- **INSTRUCTIONS FOR THE TASK**
Copy out every line below without alteration.

- **INPUT DATA**
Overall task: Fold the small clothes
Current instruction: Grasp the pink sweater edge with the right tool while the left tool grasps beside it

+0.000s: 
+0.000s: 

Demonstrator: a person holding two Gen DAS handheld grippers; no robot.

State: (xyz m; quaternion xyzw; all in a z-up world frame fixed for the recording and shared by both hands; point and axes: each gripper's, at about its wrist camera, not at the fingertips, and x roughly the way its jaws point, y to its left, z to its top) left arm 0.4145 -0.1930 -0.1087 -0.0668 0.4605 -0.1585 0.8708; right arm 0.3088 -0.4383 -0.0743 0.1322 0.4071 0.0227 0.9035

- **ANSWER AREA**
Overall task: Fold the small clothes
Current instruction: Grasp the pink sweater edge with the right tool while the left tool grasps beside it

+0.000s: 
+0.000s: 

Demonstrator: a person holding two Gen DAS handheld grippers; no robot.

State: (xyz m; quaternion xyzw; all in a z-up world frame fixed for the recording and shared by both hands; point and axes: each gripper's, at about its wrist camera, not at the fingertips, and x roughly the way its jaws point, y to its left, z to its top) left arm 0.4145 -0.1930 -0.1087 -0.0668 0.4605 -0.1585 0.8708; right arm 0.3088 -0.4383 -0.0743 0.1322 0.4071 0.0227 0.9035

The exercise requires nothing else.